BRIEF
Leave the pictures out. Return all other data exactly.

*** PROVIDED DATA ***

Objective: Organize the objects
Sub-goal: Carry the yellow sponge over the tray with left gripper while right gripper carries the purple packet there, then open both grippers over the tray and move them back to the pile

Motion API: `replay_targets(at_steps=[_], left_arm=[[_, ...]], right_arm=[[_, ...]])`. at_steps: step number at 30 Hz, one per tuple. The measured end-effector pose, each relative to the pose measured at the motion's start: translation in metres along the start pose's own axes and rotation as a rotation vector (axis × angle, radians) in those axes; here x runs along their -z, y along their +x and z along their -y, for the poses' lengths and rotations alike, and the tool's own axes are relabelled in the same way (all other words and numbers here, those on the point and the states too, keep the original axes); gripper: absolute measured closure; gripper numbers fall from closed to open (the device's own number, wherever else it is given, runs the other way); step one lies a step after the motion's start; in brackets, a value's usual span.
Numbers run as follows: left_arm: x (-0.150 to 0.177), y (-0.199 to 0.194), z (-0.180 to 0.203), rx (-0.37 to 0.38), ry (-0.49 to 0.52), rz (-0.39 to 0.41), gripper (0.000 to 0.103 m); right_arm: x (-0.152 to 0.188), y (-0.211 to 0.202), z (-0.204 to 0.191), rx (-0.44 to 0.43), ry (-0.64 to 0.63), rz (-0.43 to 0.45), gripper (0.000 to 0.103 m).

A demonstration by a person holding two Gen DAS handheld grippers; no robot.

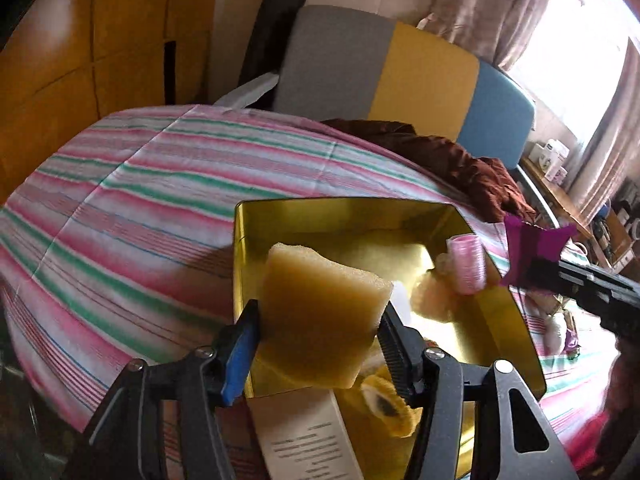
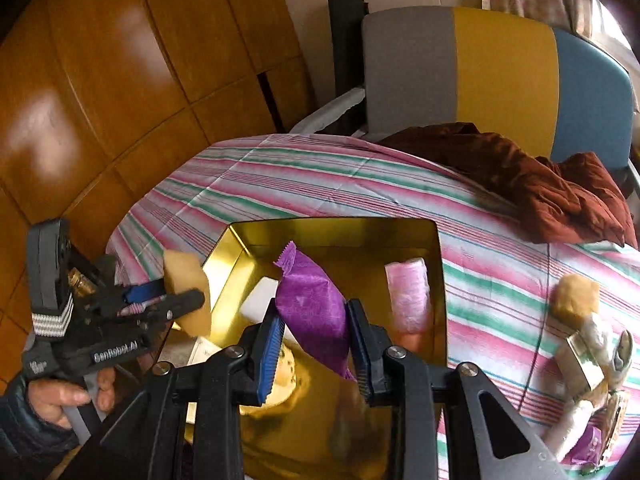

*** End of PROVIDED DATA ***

FINAL ANSWER
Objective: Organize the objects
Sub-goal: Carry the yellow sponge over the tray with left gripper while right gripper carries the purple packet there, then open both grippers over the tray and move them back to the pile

Motion API: `replay_targets(at_steps=[_], left_arm=[[_, ...]], right_arm=[[_, ...]])`. at_steps: step number at 30 Hz, one per tuple. The measured end-effector pose, each relative to the pose measured at the motion's start: translation in metres along the start pose's own axes and rotation as a rotation vector (axis × angle, radians) in those axes; here x runs along their -z, y along their +x and z along their -y, for the poses' lengths and rotations alike, and the tool's own axes are relabelled in the same way (all other words and numbers here, those on the point and the states too, keep the original axes); gripper: absolute measured closure; gripper numbers fall from closed to open (the device's own number, wherever else it is given, runs the other way); step one lies a step after the motion's start; in brackets, a value's usual span.
Numbers run as follows: left_arm: x (-0.150 to 0.177), y (-0.199 to 0.194), z (-0.180 to 0.203), rx (-0.37 to 0.38), ry (-0.49 to 0.52), rz (-0.39 to 0.41), gripper (0.000 to 0.103 m); right_arm: x (-0.152 to 0.188), y (-0.211 to 0.202), z (-0.204 to 0.191), rx (-0.44 to 0.43), ry (-0.64 to 0.63), rz (-0.43 to 0.45), gripper (0.000 to 0.103 m).

A demonstration by a person holding two Gen DAS handheld grippers; no robot.

This output is now complete.